*How to complete this task:* Take from the data every line in which the word "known" is found.

*Given data:*
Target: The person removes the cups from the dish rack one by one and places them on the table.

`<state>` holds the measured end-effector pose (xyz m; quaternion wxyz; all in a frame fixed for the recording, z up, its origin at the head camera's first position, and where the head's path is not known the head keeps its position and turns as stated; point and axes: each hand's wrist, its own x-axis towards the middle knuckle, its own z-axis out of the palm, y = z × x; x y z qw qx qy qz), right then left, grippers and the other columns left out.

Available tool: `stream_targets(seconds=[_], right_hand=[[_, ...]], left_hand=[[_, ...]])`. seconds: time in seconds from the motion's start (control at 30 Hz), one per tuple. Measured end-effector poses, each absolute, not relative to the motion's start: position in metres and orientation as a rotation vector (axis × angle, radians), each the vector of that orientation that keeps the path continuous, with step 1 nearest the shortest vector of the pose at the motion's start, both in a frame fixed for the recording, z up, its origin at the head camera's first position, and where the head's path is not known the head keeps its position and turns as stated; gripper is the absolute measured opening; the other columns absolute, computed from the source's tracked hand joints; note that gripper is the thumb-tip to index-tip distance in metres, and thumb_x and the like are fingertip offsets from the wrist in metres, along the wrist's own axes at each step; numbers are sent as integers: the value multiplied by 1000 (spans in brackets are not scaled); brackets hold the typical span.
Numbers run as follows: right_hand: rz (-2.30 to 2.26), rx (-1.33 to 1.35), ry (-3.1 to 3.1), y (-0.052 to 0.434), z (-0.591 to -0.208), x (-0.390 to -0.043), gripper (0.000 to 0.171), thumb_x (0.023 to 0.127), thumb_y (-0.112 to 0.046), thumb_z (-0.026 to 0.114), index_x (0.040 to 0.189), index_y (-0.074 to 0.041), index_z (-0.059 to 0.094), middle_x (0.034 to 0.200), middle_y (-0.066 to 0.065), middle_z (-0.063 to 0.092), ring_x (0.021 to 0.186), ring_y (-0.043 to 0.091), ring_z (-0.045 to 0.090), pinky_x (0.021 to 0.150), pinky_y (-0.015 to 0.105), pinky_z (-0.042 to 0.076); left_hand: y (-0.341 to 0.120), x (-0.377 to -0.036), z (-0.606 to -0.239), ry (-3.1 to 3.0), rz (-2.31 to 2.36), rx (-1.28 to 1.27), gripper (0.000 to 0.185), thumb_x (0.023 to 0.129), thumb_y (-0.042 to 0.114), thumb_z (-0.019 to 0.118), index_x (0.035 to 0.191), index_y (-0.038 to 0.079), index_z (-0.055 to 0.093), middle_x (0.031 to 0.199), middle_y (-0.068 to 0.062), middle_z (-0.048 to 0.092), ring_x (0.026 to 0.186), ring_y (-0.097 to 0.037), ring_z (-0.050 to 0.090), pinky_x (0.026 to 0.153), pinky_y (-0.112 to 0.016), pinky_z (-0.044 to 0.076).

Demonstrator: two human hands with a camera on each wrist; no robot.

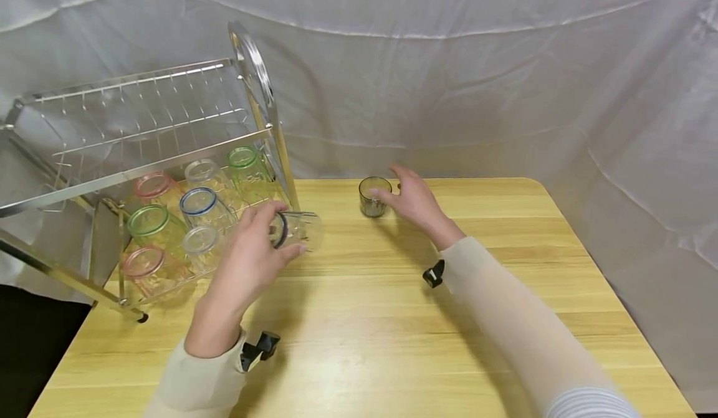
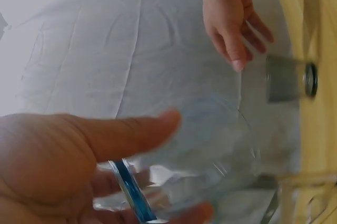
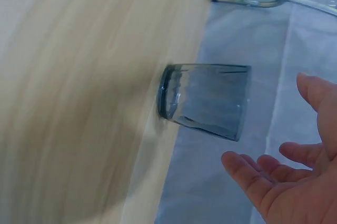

*Exercise output:*
`<state>` holds the measured end-effector pose (xyz m; quaternion wxyz; all in a frame fixed for the recording, z up, its origin at the head camera's first position, and where the head's path is not known the head keeps its position and turns as stated; point and axes: each hand's wrist, its own x-axis towards the middle knuckle, its own z-axis out of the palm, y = z × x; x y z qw qx qy qz), right then left, grippers and the other columns left out.
Available tool: `stream_targets(seconds=[_], right_hand=[[_, ...]], left_hand=[[_, ...]])`. seconds: time in seconds from the motion's start (control at 30 Hz), one per tuple. Measured end-effector poses, each absolute, not relative to the motion's start: position in metres and orientation as a rotation vector (axis × angle, radians), each the vector of that orientation that keeps the path continuous, with step 1 nearest the shortest vector of the pose at the motion's start, both in a frame fixed for the recording, z up, its origin at the head camera's first position, and where the head's path is not known the head keeps its position and turns as stated; gripper is the absolute measured opening; the other columns absolute, computed from the source's tracked hand joints; note that gripper is the thumb-tip to index-tip distance in metres, and thumb_x and the like are fingertip offsets from the wrist in metres, along the wrist's own axes at each step; numbers are sent as integers: the value multiplied by 1000 (spans in brackets are not scaled); brackets hold the typical span.

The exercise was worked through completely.